How Are Prometheus and Frankenstein Alike?

What do an ancient Greek myth and Frankenstein have in common? Keep reading to find out how Greek mythology’s most famous Titan influenced literature’s most famous monster.

It might seem like a stretch of the imagination to connect an ancient Greek tale of theft and torture to a 19th-century Gothic horror masterpiece. What could Prometheus and Frankenstein possibly have in common?

But writer Mary Shelley drew the connection herself when she wrote her tale of science gone too far. She subtitled her novel The Modern Prometheus, inviting readers to make the connection between the ancient Titan and the modern mad scientist.

So what did Mary Shelley mean when she compared the overachieving scientist of her novel to the ancient thief of fire?

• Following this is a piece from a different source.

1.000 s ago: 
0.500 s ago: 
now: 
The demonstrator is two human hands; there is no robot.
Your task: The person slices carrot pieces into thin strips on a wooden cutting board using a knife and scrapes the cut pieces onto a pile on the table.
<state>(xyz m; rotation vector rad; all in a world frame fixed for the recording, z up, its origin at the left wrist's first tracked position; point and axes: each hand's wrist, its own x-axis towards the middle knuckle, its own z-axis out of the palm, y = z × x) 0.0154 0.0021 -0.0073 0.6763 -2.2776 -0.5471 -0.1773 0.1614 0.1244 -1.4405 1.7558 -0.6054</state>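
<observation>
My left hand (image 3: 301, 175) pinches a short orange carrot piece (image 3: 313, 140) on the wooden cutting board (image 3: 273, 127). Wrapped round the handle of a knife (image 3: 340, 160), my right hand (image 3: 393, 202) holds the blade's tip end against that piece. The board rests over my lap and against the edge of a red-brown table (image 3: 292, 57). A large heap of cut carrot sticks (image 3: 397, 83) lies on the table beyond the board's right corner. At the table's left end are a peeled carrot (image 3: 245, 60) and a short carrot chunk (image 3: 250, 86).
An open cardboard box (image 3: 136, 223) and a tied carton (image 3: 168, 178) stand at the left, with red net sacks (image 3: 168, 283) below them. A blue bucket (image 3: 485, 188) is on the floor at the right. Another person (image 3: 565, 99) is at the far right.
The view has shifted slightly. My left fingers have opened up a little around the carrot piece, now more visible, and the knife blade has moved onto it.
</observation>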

The answer to that is rooted in ancient divine law, contemporary scientific achievement, and the author’s own troubled life.

Read on to find out how the author of the first science fiction story drew inspiration from a two thousand year old tale!

Mary Shelley’s Frankenstein

Mary Shelley’s Frankenstein was published on January 1st, 1818. The young author was only 20 years old when her novel changed the literary world.

When she started writing the story at age 18, Mary Godwin, as she was called in her youth, had already lived a full and tragic life. Her mother died when she was very young and Mary herself had suffered the loss of a child, the first of many such losses she would experience.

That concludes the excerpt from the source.